EXERCISE INPUT:
'''
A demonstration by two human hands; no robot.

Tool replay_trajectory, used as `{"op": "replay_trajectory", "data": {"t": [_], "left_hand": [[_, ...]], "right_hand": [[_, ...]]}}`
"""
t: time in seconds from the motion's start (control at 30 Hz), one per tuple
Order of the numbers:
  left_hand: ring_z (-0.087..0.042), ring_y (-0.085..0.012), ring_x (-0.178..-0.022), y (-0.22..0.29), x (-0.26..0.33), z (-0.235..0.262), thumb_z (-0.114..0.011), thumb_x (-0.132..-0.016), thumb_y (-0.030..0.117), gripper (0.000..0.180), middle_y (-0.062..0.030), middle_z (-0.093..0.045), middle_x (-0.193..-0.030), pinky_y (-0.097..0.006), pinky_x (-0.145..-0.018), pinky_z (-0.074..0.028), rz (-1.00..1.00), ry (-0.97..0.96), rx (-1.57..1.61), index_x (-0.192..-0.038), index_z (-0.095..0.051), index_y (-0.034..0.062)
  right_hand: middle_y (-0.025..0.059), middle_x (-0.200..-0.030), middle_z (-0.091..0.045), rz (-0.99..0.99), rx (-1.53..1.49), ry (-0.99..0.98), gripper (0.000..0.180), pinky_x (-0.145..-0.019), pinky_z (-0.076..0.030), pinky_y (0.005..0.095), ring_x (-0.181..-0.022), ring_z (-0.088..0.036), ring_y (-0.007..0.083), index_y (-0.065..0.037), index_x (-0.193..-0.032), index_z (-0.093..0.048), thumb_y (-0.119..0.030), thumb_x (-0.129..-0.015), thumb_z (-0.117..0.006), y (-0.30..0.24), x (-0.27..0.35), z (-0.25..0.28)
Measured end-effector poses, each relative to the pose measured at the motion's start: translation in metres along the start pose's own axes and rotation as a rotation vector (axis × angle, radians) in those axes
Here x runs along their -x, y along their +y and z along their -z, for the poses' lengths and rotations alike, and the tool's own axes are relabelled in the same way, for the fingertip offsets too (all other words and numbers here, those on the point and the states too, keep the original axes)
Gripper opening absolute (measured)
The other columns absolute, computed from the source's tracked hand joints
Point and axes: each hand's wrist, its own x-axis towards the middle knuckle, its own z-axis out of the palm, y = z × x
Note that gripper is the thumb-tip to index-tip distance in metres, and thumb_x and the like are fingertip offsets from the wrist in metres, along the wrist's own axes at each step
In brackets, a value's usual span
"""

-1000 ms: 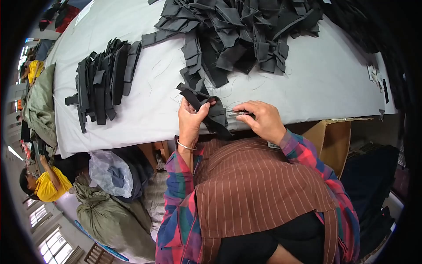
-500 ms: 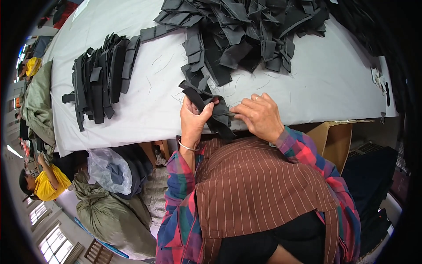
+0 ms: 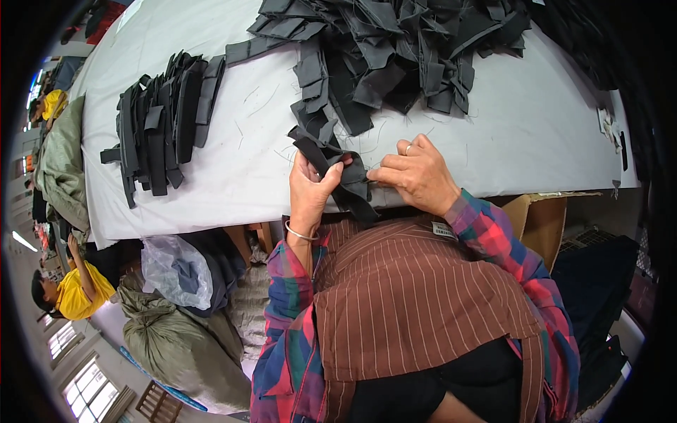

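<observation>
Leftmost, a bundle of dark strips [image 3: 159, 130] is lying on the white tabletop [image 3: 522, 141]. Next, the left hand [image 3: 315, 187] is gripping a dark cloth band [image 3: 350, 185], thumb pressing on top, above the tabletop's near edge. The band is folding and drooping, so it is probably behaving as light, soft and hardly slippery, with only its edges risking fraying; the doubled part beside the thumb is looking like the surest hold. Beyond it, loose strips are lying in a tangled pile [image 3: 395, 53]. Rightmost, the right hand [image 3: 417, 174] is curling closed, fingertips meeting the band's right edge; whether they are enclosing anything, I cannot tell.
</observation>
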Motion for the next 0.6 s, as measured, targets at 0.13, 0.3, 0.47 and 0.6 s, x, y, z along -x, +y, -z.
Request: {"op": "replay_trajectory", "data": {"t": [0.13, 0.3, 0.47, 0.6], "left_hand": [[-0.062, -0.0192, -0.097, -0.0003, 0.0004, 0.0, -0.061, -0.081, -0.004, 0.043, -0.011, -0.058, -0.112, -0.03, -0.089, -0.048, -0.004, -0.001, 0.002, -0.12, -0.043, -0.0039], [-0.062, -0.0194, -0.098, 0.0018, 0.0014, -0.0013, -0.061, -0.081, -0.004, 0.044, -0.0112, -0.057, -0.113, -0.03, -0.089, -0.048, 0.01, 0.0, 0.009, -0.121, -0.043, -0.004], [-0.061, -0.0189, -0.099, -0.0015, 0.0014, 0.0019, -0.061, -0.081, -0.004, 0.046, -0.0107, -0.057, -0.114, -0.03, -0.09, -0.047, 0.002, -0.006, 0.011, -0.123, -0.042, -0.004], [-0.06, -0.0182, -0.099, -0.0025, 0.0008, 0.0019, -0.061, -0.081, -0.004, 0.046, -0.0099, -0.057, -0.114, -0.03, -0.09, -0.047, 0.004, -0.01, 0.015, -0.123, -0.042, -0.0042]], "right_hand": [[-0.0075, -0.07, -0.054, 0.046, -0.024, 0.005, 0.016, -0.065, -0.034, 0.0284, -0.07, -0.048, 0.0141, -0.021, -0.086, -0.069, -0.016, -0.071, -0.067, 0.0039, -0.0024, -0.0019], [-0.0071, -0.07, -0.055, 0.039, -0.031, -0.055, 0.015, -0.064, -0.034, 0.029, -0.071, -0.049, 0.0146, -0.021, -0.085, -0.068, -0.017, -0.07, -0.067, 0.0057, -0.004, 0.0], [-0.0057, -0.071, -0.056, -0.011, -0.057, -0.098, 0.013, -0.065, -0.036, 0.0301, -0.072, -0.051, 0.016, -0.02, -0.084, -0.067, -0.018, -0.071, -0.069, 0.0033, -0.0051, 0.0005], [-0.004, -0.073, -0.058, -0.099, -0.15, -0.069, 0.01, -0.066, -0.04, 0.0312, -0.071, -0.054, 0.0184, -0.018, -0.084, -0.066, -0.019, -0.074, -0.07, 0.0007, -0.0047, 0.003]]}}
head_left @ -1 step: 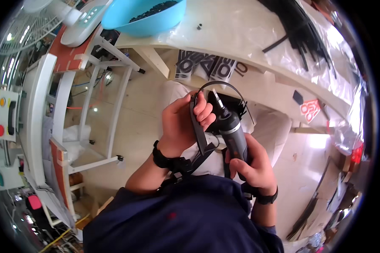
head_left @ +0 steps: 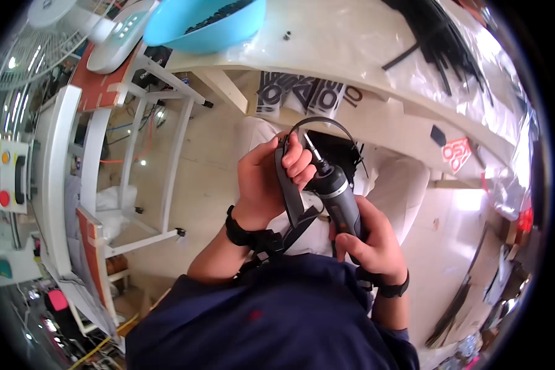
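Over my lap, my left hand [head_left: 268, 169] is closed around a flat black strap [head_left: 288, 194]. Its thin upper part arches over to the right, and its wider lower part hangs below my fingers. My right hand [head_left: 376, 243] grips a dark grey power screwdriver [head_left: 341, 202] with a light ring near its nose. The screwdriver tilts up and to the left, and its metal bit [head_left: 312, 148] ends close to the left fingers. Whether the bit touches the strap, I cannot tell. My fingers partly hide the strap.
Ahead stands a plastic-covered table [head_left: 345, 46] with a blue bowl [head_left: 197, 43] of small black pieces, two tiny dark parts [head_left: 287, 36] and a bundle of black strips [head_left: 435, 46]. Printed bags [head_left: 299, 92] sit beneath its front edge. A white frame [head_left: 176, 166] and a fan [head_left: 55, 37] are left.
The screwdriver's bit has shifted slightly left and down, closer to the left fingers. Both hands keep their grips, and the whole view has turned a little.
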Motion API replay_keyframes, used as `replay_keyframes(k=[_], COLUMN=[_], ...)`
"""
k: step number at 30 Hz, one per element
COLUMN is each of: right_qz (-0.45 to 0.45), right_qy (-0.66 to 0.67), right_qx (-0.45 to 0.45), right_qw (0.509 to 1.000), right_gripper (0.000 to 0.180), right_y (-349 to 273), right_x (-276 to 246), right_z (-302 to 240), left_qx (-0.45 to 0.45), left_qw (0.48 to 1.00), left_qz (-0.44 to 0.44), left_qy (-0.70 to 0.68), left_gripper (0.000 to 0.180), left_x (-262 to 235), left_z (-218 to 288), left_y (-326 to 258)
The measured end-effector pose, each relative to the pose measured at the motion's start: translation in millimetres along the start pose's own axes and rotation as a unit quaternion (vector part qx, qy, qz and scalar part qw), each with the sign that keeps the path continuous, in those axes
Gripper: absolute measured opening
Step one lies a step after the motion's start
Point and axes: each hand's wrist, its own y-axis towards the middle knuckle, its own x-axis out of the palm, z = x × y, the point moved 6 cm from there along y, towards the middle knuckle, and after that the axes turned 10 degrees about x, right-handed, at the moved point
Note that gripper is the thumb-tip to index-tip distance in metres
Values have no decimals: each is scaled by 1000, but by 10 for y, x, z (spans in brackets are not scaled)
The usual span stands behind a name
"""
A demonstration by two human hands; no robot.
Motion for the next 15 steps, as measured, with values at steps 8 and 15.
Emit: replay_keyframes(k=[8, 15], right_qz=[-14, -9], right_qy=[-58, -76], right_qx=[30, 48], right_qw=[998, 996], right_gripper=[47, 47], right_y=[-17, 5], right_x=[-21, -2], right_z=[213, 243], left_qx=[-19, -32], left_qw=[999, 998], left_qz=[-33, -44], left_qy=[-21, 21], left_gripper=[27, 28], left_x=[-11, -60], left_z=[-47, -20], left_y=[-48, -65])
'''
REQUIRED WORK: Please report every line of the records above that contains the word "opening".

WRITTEN SOLUTION:
Gripper opening absolute (measured)
Gripper: absolute measured opening

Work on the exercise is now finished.